When pro-rating liability between insurers, courts must consider that each additional increment of coverage costs less to provide than the previous increment. In other words, the cost of insuring the first million dollars of risk may be substantially greater than the cost of insuring the second million dollars. Judge Clarie explained that once the unite cost of a million dollars of insurance coverage has been established, the insurance companies use a factor of 1.25 in pricing $2 million of insurance; a factor of 1.4 in pricing $3 million; a factor of 1.45 in pricing $4 million; and a factor of 1.5 in pricing $5 million.
Because cost does not increase in direct proportion to the amount of coverage, neither apportioning liability accordingly to policy limits, see e.g., Oregon Auto Ins. Co., supra, 195 F.2d at 960 -- the "majority" rule -- nor apportioning liability equally, see, e.g., Reliance Ins. Co. v. St. Paul Surplus Lines Ins. Co., 753 F.2d 1288, 1291-92 (4th Cir. 1985); Nationwide Mut. Ins. Co. v. State Farm Mut. Auto Ins. Co., 209 F. Supp. 83, 90 (N.D. W.Va. 1962) -- the "minority" rule -- accurately allocates liability according to the cost of the burden each insurer contracts to carry.

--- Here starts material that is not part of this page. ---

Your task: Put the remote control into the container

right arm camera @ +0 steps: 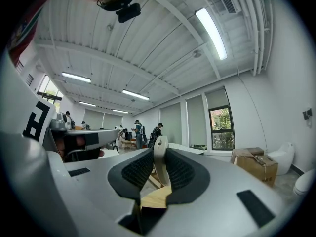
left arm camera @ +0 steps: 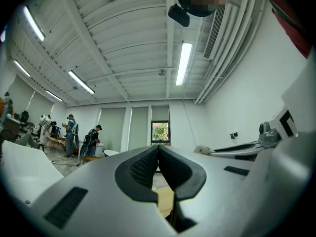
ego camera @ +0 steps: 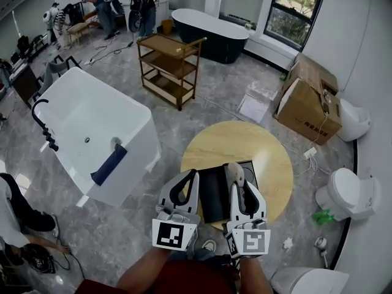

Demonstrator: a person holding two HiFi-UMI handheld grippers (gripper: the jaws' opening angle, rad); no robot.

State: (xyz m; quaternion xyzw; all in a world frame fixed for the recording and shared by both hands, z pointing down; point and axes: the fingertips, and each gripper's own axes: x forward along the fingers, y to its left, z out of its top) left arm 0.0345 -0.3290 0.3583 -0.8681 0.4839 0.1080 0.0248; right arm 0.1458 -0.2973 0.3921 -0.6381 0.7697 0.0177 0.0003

Some courts have attempted to resolve this dilemma by apportioning liability based upon the premiums received, on the theory that that more accurately measures the amount of risk assumed. See, e.g., Ins. Co. of Texas v. Employers Liability Assur. Corp., 163 F. Supp. 143, 147 (S.D.Cal. 1958). However, this approach proved "unworkable and gained no adherents, even being abandoned in the states" which initially toyed with the idea. 8A J. Appleman & J. Appleman, supra, § 4906 at 346. Because insurance policies cover different types of risk as well as different amounts, premium charges cannot rationally be compared.
Thus, unfortunately, no method of apportioning liability is entirely satisfactory. However, because we must apply the law of Connecticut, we do not write on a blank slate. In Sacharko v. Center Equities Ltd. Partnership, 2 Conn. App. 439, 479 A.2d 1219, 1224 (1984), the Connecticut Court of Appeals held, "where two policies contemplate the particular risk equally, liability will be prorated based on the total policy limits." We see no reason why we should not follow Sacharko as the law of Connecticut. Accordingly, we apportion liability on the basis of policy limits -- Aetna paying 2/7 and Continental liable for the remaining 5/7.
Remanded with instructions to apportion liability 2/7 for Aetna and 5/7 for Continental.